WHAT YOU ARE ASKED TO DO: Filter the entries and keep only the lines where the string "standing" appears.

GIVEN RECORDS:
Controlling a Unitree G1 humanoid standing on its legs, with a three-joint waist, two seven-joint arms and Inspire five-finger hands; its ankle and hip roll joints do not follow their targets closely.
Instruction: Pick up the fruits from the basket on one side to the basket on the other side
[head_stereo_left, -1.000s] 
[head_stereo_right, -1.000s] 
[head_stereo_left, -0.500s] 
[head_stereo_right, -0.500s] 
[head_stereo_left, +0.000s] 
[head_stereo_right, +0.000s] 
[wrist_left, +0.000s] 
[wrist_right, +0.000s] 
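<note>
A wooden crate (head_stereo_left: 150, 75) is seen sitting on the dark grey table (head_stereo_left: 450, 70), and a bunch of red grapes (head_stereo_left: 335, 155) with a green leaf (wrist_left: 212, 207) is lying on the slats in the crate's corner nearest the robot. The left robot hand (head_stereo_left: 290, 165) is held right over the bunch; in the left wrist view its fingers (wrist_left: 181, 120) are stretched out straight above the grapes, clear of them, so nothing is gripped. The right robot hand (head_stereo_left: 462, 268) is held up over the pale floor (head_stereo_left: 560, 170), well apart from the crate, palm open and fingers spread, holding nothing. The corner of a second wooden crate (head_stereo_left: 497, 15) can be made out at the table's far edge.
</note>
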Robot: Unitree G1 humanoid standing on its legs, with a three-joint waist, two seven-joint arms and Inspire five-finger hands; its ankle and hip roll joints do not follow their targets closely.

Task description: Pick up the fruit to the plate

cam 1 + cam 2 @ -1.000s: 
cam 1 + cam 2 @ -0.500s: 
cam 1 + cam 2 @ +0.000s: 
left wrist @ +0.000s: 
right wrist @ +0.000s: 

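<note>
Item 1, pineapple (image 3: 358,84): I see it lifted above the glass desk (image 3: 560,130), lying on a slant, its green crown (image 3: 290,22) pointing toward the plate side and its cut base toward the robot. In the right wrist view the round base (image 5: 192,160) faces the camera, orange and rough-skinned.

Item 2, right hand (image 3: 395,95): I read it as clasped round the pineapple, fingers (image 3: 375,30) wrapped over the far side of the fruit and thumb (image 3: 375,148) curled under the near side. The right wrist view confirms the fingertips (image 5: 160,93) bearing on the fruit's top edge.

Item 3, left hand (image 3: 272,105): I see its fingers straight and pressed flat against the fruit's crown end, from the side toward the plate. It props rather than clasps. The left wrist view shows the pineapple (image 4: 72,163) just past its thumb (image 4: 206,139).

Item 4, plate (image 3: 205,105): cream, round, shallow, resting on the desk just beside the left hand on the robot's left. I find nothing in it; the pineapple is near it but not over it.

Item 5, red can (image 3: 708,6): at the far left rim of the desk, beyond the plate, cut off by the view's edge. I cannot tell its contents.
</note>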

TASK RESULT:
Controlling a Unitree G1 humanoid standing on its legs, with a three-joint waist, two seven-joint arms and Inspire five-finger hands; its ankle and hip roll joints do not follow their targets closely.
Robot: Unitree G1 humanoid standing on its legs, with a three-joint waist, two seven-joint arms and Inspire five-finger hands; its ankle and hip roll joints do not follow their targets closely.

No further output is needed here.